Cohen-Mansfield, Jiska, Maha Dakheel-Ali, Marcia S. Marx, Khin Thein, and Natalie G. Regier. “Which Unmet Needs Contribute to Behavior Problems in Persons with Advanced Dementia?” Psychiatry Research 0, no. 0. Accessed April 23, 2015. doi:10.1016/j.psychres.2015.03.043. (Abstract)

5 COMMENTS

  1. So the punishment for the terrible crime of “complaining” because you don’t have your basic human needs met is going to get you put on drugs which will further damage your brain and lead to earlier death. I don’t have words for that.

  2. see great movie Alive Inside, it shows there are so many ways to connect and reconnect with people.
    Lately I have been asking people what drugs their parents were taking when they died…ask that question and you will be amazed how many were on antipsychotics. This is scary and it is happening so often.

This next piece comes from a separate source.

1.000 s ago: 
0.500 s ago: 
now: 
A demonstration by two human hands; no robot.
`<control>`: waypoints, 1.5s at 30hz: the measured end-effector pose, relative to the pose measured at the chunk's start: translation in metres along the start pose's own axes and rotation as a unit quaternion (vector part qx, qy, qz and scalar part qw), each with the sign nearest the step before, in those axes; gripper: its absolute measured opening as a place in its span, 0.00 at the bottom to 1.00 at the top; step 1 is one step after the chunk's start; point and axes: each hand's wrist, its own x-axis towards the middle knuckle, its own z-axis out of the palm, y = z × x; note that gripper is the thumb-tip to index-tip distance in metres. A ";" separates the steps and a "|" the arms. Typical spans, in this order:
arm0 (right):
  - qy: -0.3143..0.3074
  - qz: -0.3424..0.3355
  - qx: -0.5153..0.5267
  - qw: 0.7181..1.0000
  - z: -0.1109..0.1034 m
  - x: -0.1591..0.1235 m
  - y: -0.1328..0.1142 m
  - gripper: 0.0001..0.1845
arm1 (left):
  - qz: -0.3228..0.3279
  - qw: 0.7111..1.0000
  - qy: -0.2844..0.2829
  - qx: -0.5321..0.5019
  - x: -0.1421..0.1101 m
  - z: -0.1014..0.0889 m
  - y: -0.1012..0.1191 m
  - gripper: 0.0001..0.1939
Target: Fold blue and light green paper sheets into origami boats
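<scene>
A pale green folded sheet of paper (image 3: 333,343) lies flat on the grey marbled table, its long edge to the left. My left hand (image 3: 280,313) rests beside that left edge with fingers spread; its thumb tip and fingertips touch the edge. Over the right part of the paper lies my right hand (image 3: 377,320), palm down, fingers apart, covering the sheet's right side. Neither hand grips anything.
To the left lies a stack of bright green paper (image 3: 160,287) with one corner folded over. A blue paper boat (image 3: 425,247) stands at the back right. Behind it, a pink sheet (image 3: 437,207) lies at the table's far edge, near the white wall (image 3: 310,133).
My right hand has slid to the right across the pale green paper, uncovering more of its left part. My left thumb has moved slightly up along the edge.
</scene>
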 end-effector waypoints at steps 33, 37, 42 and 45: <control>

    • The neuroleptics are used for controlling behavior in older people who find themselves confined to nursing homes. I know because I was a full-time chaplain in a retirement center/nursing home. If you dare complain about anything or become the least bit vocal, or don’t want to go to bed at 6 PM like the staff want you to do, you will find a little doctor’s order in your chart for antipsychotics. The nurses tell the medical director of such places that the old people need an antipsychotic and walla, there the order is in the chart and perfectly sane older people are turned into drooling zombies who are confined to Gerry chairs. We’re using these damned toxic drugs against old people and kids simply to control behavior. It’s criminal!

  3. My wife’s dad had dementia and was in a nursing facility where she visited him. She saw that he was thrashing his head from side to side, had very rigid muscles, and appeared to be trying to say something but was unable to talk. She called me and I told her to check what he was taking – sure enough, they’d put him on Risperdal because he was gripping the staff’s arms when he was trying to tell them something and felt he wasn’t being heard. She and her sister convinced her mom to take him off of it. Within three days, he was talking, laughing, telling stories, and seemed as much his normal self as possible under the circumstances. The doctor was FURIOUS that her mom had taken him off without consulting him and tried to insist he go back on. No one at the nursing home appeared to notice his incredible distress, and the fact that it resolved within three days when the drug was stopped had no impact on the doctor’s view of its usefulness. Apparently, a person unable to move or talk is preferable to one who expresses his needs in a way that is inconvenient for the caretakers. I think it’s pretty clear why in most cases this stuff is given to seniors. It is a chemical restraint, no more.